Task objective → Please restate exactly the lines of the data below, beginning with the line containing "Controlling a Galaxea" and ending with the last line.

Material provided →
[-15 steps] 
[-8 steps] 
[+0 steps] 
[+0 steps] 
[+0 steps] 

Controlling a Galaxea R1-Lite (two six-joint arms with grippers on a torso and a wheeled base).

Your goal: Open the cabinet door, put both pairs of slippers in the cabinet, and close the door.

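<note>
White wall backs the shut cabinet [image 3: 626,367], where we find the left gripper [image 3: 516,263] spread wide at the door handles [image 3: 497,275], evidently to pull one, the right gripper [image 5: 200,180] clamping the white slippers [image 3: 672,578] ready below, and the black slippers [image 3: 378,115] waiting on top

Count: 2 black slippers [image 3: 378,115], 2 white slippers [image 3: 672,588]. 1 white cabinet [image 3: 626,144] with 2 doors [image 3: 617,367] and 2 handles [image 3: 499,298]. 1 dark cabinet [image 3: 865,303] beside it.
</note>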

Solution to the problem →
Controlling a Galaxea R1-Lite (two six-joint arms with grippers on a torso and a wheeled base).

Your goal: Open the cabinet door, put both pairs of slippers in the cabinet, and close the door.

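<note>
White wall backs the shut cabinet [image 3: 626,367], where we find the left gripper [image 3: 516,263] spread wide at the door handles [image 3: 497,275], evidently to pull one, the right gripper [image 5: 200,180] clamping the white slippers [image 3: 672,578] ready below, and the black slippers [image 3: 378,115] waiting on top

Count: 2 black slippers [image 3: 378,115], 2 white slippers [image 3: 672,588]. 1 white cabinet [image 3: 626,144] with 2 doors [image 3: 617,367] and 2 handles [image 3: 499,298]. 1 dark cabinet [image 3: 865,303] beside it.
</note>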

There's nothing more to this exercise.